On the Convergence Direction of Gradient Descent¶
Conference: ICLR 2026
OpenReview: https://openreview.net/forum?id=3U6wH7uAPZ
Code: TBD
Area: Optimization Theory / Gradient Descent Dynamics
Keywords: Gradient Descent, Convergence Direction, Edge of Stability, sharpness, Gradient Conjecture
TL;DR¶
This paper demonstrates that when Gradient Descent (GD) converges to a local strongly convex minimum, its trajectory does not approach from an arbitrary direction. Instead, it either aligns to a fixed direction (small learning rate) or converges while oscillating back and forth along a straight line (large learning rate). The boundary is exactly \(\eta = 2/(\lambda_1+\lambda_n)\). This discrete version of the "Gradient Conjecture" also provides an explanation for the sharpness oscillation observed in the Edge of Stability phenomenon.
Background & Motivation¶
Background: GD is the most fundamental and thoroughly researched optimization algorithm in deep learning. Classical analysis (convex + \(L\)-smooth) dictates that as long as the learning rate satisfies \(0<\eta<2/L\), GD converges stably with standard convergence rates. Based on second-order approximations near a local minimum, a more refined conclusion is that convergence usually requires \(0<\eta<2/\lambda_n\), where \(\lambda_n\) is the maximum eigenvalue of the Hessian at the minimum.

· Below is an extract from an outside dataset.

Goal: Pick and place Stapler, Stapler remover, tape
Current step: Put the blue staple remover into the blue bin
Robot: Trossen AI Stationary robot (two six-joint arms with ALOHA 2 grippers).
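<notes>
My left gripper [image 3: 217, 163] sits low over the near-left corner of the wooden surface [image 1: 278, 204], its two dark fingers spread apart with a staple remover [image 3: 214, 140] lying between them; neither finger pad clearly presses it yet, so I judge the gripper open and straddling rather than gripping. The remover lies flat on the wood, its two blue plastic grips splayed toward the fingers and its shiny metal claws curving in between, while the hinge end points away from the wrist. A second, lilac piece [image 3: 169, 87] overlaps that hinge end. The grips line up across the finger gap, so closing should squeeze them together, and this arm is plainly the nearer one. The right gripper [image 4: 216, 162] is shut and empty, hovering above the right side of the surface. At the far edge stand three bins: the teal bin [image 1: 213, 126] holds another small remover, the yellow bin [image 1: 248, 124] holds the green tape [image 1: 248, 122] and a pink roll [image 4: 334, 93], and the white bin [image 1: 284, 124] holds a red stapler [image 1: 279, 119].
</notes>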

Limitations of Prior Work: These classical frameworks only answer "whether it will converge" and "how fast it converges," while providing almost no characterization of what the trajectory looks like—especially the direction from which GD approaches a local minimum. More awkwardly, experiments often show GD continuing to progress even when \(2/\eta\) is smaller than the current sharpness (violating classical stability conditions). This is the Edge of Stability (EoS) phenomenon observed by Cohen et al., where the loss fluctuates non-monotonically over short time scales while the sharpness hovers around \(2/\eta\). Classical theory is unable to explain these dynamics of "unstable yet progressing" optimization.

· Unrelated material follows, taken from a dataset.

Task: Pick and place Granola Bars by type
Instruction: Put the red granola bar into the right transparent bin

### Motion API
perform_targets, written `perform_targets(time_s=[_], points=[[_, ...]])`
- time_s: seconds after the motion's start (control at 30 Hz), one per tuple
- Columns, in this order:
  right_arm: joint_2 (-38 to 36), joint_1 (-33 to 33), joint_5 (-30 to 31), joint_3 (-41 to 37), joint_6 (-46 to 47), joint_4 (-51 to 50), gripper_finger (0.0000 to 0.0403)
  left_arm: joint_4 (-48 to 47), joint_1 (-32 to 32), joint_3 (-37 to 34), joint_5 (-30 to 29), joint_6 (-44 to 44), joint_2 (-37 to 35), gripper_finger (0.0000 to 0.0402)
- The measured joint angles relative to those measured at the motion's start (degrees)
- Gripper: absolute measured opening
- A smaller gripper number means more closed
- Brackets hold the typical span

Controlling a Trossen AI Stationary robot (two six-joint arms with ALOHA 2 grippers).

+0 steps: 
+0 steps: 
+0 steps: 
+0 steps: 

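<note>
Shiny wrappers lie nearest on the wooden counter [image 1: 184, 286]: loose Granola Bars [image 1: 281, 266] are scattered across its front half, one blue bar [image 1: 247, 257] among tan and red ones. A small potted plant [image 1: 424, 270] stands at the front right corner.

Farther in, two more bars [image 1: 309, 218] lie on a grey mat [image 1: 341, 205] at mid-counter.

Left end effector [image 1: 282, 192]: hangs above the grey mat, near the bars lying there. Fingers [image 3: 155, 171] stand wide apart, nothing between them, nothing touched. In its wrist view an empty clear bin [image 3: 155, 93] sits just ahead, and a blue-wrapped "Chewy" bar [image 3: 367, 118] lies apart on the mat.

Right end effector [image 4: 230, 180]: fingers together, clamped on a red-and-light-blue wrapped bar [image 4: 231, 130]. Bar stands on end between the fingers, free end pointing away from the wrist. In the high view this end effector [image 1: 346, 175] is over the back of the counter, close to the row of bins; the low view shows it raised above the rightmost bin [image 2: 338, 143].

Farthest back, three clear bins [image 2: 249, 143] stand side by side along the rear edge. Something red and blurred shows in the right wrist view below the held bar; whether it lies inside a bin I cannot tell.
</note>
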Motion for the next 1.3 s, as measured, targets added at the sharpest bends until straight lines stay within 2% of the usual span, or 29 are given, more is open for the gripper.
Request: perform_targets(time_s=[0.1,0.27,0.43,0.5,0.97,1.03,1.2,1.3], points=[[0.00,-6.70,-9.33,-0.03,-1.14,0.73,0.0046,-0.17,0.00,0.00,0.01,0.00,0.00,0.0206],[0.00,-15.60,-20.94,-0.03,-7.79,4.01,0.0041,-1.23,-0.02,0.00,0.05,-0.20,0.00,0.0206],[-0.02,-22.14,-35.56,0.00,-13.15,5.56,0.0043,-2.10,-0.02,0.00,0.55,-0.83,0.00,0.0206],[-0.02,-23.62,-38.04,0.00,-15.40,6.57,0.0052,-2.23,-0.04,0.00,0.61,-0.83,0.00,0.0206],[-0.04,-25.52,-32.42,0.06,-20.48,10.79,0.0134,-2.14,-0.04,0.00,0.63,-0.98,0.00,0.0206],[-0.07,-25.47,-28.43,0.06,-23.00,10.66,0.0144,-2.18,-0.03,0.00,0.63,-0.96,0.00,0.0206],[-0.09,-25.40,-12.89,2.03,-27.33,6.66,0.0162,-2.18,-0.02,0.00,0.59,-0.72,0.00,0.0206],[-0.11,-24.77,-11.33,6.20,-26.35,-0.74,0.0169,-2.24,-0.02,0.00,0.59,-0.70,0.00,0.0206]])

Key Challenge: For continuous-time gradient flow, a definitive answer exists—the Gradient Conjecture proposed by René Thom and proven by Parusinski et al. (2000) asserts that the normalized secant \(\frac{x(t)-x_0}{\|x(t)-x_0\|}\) of a gradient flow trajectory of an analytic function must converge near a critical point (the direction exists). However, discrete GD introduces a learning rate \(\eta\), meaning step sizes are no longer infinitesimal. Whether such directions still exist or if large \(\eta\) values trigger behaviors absent in continuous time has remained unanswered.
Goal: To "translate" the continuous-time Gradient Conjecture to discrete GD and characterize what determines the convergence direction.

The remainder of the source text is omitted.